La maison qui rêvait

I l était une fois une maison un peu perdue au sein d’une grande ville. Un peu biscornue, pas vraiment dans le même style que le reste du quartier, mais jolie quand même. En gros, c’était une demeure similaire à beaucoup d’autres, quoique différente ici ou là. Certains la disaient hantée, voire vivante, allez savoir. Ah, si les murs pouvaient parler…
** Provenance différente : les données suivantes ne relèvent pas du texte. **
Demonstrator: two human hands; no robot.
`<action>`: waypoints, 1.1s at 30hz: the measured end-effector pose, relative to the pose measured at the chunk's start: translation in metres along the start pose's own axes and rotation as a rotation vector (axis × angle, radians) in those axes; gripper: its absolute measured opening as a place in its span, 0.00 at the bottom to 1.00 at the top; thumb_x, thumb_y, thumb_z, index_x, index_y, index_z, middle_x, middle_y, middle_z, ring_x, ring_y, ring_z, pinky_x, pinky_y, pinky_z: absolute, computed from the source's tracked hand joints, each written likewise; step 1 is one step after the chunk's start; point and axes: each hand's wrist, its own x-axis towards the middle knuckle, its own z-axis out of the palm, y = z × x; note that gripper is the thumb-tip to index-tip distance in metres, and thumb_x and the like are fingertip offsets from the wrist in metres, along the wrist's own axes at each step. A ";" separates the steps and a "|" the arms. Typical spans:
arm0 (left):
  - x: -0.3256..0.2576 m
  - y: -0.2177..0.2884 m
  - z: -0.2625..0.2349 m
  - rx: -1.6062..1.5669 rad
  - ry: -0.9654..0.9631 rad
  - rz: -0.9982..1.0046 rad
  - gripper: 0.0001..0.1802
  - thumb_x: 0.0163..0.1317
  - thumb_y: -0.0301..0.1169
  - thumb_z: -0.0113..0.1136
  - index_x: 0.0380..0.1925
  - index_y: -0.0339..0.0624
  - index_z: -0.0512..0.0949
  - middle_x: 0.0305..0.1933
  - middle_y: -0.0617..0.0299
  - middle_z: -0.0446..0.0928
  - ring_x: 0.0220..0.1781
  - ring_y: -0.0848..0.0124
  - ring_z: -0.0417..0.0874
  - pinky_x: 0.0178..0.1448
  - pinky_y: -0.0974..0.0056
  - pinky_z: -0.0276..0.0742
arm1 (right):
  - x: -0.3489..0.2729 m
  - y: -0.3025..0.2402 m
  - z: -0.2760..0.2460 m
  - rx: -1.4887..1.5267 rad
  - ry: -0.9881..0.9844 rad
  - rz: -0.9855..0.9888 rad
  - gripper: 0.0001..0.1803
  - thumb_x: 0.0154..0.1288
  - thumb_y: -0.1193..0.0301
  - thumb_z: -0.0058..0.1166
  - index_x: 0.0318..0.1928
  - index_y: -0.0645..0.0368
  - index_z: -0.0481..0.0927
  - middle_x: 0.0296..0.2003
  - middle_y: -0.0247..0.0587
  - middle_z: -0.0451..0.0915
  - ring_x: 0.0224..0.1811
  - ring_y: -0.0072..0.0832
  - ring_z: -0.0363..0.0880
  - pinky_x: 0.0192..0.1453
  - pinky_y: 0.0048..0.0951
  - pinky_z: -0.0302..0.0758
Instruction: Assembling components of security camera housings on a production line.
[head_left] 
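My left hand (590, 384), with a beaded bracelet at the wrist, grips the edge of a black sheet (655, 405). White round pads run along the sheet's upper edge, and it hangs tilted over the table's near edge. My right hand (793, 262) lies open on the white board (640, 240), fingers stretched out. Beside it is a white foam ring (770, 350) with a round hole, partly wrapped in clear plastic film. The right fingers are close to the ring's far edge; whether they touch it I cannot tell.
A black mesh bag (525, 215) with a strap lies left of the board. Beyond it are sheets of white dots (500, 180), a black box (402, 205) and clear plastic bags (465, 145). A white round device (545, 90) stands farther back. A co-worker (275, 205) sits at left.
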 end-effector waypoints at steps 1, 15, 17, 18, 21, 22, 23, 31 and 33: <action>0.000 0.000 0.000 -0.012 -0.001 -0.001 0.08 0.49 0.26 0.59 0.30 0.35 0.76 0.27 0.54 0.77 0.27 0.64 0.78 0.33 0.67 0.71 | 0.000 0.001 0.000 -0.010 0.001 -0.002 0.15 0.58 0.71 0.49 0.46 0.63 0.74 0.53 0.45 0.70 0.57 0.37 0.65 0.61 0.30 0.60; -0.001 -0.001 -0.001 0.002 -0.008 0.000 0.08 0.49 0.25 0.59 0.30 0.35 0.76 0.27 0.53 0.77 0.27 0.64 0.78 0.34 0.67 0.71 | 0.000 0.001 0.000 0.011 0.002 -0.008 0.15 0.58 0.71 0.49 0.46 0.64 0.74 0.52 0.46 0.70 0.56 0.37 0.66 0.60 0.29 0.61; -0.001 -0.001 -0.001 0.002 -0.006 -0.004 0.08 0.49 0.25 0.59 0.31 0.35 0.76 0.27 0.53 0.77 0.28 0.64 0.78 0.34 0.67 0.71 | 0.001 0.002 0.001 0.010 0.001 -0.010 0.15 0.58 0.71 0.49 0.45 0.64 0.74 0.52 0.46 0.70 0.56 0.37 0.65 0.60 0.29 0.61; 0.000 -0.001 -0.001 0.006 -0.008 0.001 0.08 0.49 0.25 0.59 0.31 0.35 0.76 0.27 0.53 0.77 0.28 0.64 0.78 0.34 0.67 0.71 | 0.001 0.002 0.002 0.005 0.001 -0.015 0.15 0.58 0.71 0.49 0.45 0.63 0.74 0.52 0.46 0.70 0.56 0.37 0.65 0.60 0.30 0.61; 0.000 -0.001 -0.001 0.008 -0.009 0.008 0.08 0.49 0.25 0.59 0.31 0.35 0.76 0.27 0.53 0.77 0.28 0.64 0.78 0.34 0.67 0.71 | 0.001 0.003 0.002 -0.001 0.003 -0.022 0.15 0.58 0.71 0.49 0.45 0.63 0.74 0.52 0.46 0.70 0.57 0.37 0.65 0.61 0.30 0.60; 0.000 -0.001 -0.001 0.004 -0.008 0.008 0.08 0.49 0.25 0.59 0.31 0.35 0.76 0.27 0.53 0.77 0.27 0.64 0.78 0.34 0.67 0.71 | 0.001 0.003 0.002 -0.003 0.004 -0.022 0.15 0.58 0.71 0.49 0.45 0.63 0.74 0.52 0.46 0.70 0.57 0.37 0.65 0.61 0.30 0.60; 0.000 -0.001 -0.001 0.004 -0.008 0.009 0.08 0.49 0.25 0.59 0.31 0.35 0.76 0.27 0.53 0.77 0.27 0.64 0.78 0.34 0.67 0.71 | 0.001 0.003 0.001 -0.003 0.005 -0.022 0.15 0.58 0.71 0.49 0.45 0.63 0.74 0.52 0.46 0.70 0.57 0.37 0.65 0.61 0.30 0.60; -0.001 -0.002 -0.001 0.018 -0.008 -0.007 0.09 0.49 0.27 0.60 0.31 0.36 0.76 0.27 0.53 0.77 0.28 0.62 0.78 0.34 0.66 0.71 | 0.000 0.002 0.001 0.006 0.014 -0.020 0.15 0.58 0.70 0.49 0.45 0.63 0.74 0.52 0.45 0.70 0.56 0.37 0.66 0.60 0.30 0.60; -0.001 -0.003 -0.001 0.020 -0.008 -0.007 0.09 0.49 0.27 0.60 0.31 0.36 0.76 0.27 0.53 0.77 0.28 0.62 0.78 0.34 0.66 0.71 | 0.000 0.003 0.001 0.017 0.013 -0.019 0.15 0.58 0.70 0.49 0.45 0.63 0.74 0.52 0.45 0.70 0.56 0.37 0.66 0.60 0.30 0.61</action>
Entre livre illustré jeunesse et bande dessinée classique, l’élusif Max Braslavsky (son dernier album date d’il y a plus de dix ans) n’a pas su choisir et propose une histoire à la frontière des genres. Récit initiatique contrarié d’un côté, fable fantastique de l’autre, le scénario suit un immeuble étrange qui semble influencer le sommeil de ses résidents. Pas de diablerie pour autant, ces impressions ou ces rêves restent tout ce qu’il y a d’acceptable. Un narrateur/conteur sert de guide au lecteur, celui-ci lui apprend rapidement que l’origine de cette situation aurait à voir avec la personnalité énigmatique de son architecte, George-Edmond d’Eyquerre. Entre révélations et explications sur le pourquoi du comment, l’intrigue prend alors de multiples directions, mêlant destinées incomprises et rêves inassouvis. Sympathique et regorgeant d’idées originales, l’ouvrage peut cependant dérouter en raison de son découpage hybride qui brise régulièrement le rythme de lecture. Heureusement, passé outre ce défaut mineur, le voyage se révèle avant tout merveilleux et amusant.

Graphiquement, le dessinateur ne peut pas nier son parcours dans le monde de l’animation. La mise en page ressemble à celle d’un story-board de cinéma et certaines scènes se confondent avec des cello de dessin animé. Néanmoins, comme ces emprunts visuels ne gênent en rien, l’ensemble s’avère cohérent et parfaitement lisible. En star incontestée, la maison est évidemment au centre des débats. Les innombrables vues de ce cette dernière se montrent particulièrement inspirées, élégantes, remplies d’humour et de tendresse (oui oui, une construction de briques et de ciment peut faire preuve de gentillesse). Les passer trop vite serait d’ailleurs une erreur, tant ces grandes planches regorgent de détails plus ou moins cachés.

Agréable album à lire ou à se faire lire, La maison qui rêvait est également un joli exercice de style formel, jouant tant sur les codes du Neuvième Art que ceux du conte.